Much of this can be accomplished through exercises that emphasize empathy and understanding. Gig economy workers often complain of feeling dehumanized by the work arrangements. Those programming the apps often think more of the technology undergirding them and the profits they make than the actual people that carry out the physical labor within the systems. The best way to alleviate this gap is to implement ride along programs or require all workers to take part in the labor intensive aspects of the company with regularity.

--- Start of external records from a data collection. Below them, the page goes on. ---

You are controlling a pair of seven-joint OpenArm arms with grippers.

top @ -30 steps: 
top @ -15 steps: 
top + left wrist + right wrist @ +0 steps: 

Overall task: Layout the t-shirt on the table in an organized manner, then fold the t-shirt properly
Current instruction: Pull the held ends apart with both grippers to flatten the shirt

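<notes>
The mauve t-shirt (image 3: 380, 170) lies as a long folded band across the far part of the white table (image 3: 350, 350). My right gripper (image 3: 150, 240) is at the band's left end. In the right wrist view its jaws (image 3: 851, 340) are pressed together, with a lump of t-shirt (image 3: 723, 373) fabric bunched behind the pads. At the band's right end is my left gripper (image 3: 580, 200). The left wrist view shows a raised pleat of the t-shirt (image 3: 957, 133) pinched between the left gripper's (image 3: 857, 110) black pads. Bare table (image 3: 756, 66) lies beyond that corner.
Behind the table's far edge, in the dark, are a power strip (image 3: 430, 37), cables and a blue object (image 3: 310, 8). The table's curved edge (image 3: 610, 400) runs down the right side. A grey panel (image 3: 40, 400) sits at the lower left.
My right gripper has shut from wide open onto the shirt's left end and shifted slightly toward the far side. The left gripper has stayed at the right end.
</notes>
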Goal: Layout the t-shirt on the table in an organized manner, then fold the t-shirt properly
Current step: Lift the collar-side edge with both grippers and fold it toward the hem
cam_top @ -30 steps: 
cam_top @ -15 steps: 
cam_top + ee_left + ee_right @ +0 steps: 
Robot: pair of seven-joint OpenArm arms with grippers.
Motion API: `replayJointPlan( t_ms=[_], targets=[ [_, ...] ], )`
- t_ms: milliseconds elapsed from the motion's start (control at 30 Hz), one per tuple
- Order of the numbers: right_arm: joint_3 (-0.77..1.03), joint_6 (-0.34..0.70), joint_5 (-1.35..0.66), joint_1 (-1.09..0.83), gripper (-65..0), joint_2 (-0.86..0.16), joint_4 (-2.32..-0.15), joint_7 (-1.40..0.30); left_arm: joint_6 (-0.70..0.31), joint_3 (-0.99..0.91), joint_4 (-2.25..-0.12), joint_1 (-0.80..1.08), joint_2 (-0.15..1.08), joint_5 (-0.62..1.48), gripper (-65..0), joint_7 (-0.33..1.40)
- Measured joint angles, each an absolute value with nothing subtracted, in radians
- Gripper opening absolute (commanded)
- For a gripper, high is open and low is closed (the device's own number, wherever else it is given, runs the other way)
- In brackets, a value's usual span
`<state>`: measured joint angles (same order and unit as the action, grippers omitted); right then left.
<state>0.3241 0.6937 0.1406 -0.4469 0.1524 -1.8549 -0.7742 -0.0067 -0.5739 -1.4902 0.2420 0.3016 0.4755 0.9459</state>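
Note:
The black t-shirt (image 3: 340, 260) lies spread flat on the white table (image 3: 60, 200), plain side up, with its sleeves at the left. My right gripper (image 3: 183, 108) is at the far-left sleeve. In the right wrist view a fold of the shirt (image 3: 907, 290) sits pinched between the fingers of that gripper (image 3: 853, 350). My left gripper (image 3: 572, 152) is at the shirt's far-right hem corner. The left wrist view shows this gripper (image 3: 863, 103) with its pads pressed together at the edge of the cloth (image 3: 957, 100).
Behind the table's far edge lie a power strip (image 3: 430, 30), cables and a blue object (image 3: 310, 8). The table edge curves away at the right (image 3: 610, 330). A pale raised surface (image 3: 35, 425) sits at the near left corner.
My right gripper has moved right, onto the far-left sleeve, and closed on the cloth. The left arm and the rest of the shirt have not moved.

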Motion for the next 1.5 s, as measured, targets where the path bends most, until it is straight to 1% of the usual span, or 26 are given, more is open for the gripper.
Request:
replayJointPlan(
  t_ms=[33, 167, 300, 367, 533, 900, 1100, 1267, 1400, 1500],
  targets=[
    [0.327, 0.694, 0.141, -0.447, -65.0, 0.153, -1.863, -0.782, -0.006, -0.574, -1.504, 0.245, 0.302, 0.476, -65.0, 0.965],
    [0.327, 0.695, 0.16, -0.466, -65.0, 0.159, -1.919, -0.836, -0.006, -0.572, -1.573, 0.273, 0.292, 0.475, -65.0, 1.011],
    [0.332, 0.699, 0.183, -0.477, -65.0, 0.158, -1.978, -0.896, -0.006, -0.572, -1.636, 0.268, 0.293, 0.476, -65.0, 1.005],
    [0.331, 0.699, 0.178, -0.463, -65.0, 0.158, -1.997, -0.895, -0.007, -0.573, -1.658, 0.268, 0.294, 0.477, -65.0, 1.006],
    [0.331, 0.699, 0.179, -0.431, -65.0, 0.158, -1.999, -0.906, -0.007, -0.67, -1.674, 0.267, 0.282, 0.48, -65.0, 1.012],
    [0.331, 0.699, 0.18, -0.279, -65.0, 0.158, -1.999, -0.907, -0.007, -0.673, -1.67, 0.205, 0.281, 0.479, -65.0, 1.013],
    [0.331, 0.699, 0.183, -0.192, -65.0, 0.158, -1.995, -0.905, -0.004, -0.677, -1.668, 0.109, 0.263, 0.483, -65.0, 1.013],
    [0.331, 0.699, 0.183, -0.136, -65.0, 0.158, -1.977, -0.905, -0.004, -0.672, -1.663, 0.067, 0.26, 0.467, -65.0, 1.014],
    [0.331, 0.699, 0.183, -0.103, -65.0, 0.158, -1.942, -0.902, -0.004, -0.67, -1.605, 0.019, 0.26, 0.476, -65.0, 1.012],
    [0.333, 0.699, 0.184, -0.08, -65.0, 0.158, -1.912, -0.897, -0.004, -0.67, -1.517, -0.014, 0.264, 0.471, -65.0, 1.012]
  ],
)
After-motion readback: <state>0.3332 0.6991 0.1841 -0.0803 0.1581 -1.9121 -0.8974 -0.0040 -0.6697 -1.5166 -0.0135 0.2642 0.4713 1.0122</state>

Algorithmic management helps companies to scale, but also presents a number of long term challenges. It leads to greater levels of anxiety experienced by workers that feel constantly surveilled. It also creates circumstances in which those workers feel the need to “game the system” with behaviors that may negatively impact customers, the company, or even workers themselves. At present, algorithmic management is largely relegated to gig economy work, but the practice has already been adopted by larger companies that employ maintenance workers. Soon enough, even those of us with white collar careers are likely to experience some form of algorithmic management. Before this approach becomes more widespread, leaders must work to craft it with more ethical and people-friendly components ensure a future of work that works for all.